* [WORK INSTRUCTIONS]: Once you find the line below that has "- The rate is", output it and every line after it exactly, stopping after the line that has "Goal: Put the", with no pictures.

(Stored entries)
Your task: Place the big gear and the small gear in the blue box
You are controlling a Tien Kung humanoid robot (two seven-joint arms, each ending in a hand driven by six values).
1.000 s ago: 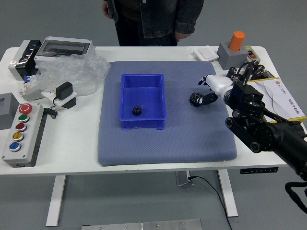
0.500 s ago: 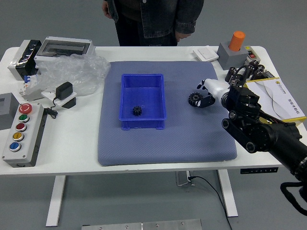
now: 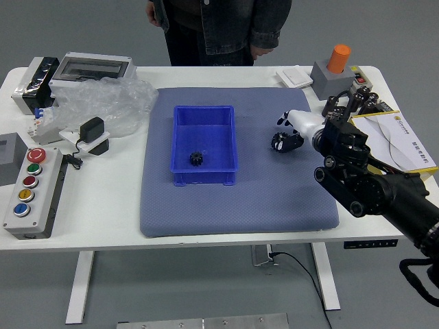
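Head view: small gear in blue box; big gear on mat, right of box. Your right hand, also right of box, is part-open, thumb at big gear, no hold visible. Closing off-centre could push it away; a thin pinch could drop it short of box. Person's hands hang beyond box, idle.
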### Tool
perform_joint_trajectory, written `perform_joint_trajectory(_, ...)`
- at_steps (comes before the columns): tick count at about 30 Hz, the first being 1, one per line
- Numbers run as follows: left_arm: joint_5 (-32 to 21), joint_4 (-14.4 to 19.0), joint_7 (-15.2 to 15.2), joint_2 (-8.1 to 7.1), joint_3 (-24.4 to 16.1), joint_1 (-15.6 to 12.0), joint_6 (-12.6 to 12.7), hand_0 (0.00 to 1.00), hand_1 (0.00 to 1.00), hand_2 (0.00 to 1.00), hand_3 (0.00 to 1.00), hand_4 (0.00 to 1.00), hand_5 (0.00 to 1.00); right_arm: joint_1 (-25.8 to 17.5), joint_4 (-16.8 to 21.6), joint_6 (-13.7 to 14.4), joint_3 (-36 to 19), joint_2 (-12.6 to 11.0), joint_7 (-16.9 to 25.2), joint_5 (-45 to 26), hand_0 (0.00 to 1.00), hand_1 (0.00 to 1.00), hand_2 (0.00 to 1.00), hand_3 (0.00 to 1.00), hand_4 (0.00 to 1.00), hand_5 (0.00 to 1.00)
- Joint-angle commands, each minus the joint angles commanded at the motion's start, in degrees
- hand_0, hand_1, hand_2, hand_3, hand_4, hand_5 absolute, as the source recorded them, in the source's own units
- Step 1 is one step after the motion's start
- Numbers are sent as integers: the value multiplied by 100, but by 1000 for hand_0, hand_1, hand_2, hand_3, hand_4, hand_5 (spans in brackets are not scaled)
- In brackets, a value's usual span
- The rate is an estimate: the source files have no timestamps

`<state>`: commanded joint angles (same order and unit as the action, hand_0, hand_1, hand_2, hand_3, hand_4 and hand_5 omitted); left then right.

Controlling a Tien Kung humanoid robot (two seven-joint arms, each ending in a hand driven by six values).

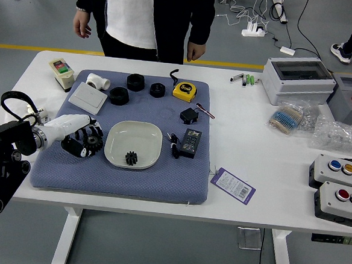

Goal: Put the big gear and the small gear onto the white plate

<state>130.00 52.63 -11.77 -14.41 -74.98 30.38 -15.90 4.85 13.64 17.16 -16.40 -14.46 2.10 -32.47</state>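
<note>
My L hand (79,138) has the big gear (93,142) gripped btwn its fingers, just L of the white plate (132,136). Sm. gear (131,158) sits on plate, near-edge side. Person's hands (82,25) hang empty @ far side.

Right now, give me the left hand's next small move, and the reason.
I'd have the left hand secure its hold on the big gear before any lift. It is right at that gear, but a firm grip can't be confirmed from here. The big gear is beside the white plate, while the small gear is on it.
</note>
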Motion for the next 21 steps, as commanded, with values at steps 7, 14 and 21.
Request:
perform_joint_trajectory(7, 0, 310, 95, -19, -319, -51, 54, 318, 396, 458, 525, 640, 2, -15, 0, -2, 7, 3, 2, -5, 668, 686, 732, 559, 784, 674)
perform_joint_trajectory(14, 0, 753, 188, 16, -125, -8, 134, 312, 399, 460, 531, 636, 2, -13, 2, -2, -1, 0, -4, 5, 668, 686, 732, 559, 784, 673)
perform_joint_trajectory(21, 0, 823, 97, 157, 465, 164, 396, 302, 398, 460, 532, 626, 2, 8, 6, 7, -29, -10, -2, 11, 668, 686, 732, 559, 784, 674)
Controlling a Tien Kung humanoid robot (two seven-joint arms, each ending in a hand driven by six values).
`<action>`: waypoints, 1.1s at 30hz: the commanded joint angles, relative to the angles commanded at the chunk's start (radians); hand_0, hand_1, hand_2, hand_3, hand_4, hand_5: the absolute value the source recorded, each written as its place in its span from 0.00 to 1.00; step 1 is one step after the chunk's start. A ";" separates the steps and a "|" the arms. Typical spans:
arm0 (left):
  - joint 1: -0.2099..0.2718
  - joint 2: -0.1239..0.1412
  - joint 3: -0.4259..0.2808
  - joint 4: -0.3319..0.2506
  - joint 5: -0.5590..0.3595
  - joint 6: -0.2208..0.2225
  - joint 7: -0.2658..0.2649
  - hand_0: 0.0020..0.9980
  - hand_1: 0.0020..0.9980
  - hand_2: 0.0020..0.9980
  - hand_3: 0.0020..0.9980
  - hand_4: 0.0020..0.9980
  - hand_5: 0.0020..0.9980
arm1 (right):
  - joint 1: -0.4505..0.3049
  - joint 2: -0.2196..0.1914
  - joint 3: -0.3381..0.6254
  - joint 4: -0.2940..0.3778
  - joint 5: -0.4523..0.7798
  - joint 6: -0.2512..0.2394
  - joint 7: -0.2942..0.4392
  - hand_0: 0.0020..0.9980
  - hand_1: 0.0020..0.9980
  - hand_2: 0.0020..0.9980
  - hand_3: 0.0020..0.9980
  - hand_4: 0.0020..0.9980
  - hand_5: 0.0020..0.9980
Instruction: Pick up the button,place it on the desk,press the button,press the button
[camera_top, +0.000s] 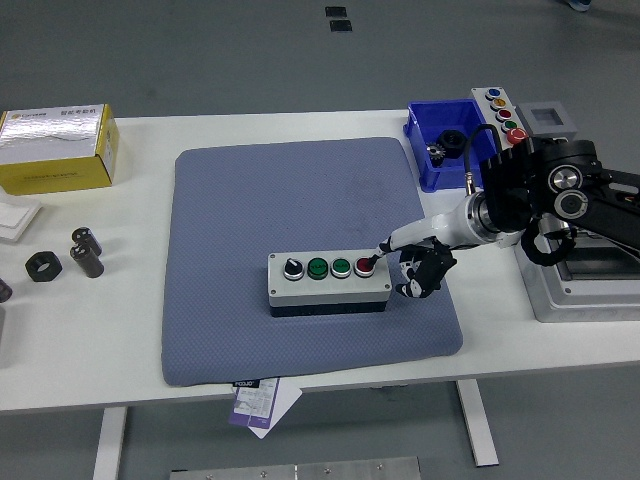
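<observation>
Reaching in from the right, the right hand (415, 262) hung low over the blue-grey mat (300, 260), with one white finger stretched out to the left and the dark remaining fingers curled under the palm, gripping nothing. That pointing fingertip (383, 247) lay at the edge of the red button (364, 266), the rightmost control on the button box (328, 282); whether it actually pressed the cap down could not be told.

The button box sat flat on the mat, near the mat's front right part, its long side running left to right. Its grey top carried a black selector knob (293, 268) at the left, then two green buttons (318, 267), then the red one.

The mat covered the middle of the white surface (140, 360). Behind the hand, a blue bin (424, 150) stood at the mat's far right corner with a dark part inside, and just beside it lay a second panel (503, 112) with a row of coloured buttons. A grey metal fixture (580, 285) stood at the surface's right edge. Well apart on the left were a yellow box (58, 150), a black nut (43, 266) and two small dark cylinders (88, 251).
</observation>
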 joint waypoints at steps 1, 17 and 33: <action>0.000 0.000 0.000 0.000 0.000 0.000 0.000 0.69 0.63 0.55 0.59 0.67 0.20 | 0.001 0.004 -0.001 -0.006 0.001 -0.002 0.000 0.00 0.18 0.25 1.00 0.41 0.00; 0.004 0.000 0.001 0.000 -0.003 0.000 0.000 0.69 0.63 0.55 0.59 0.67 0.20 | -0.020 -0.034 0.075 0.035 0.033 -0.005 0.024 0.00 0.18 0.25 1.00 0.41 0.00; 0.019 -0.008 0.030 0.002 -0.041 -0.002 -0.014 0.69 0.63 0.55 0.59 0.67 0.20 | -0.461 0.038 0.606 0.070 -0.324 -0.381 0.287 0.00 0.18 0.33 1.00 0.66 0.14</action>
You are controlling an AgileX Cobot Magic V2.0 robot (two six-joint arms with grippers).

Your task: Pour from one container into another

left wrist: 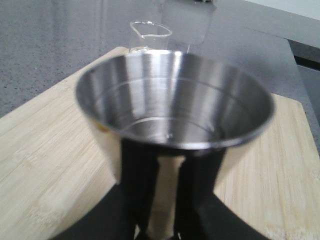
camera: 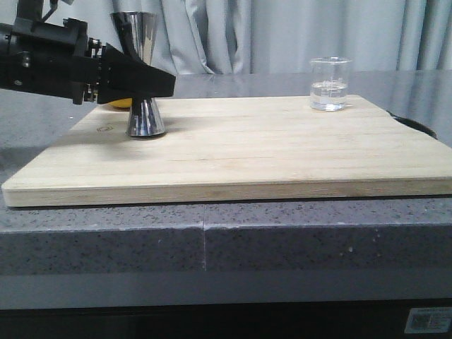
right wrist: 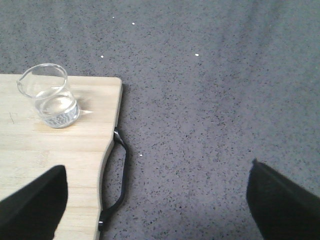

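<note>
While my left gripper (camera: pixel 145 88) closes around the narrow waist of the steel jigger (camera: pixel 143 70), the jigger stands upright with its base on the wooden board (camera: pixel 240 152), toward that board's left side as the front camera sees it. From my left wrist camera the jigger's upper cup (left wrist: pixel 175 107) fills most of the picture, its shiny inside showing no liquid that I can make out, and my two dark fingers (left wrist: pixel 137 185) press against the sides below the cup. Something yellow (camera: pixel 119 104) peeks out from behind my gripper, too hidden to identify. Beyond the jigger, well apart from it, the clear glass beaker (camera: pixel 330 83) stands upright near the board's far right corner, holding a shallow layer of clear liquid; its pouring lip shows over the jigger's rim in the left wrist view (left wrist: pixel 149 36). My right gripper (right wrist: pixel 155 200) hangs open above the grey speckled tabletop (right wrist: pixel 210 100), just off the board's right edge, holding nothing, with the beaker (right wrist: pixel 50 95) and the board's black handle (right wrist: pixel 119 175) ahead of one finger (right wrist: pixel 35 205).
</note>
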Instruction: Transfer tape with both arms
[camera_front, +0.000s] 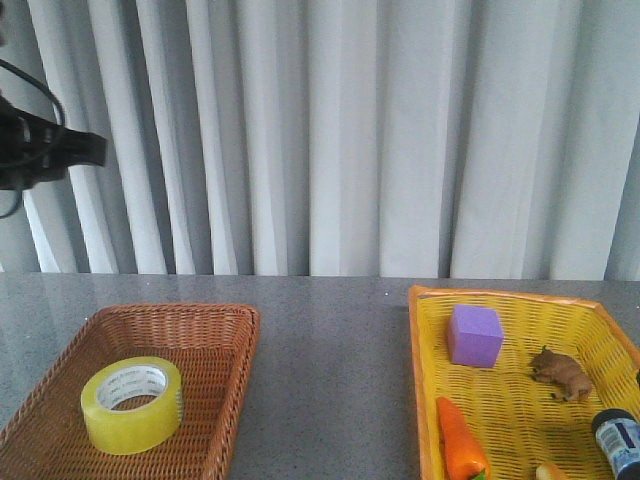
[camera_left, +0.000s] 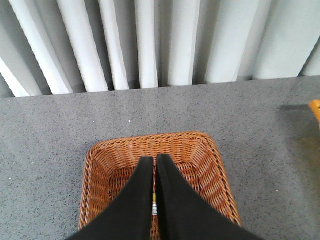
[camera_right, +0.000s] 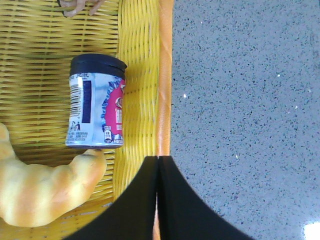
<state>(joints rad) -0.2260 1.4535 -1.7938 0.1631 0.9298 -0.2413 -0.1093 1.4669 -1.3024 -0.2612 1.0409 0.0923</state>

* [YOUR SOLUTION]:
- The rate is an estimate: the source files have no timestamps

`<state>`: commanded joint angles (same order and unit as the action, hand_0, hand_1, hand_2, hand_3, hand_4 and hand_5 omitted); left then right.

Controlling a Tien Kung humanoid robot (two seven-joint arms, each ending in a hand driven by six values).


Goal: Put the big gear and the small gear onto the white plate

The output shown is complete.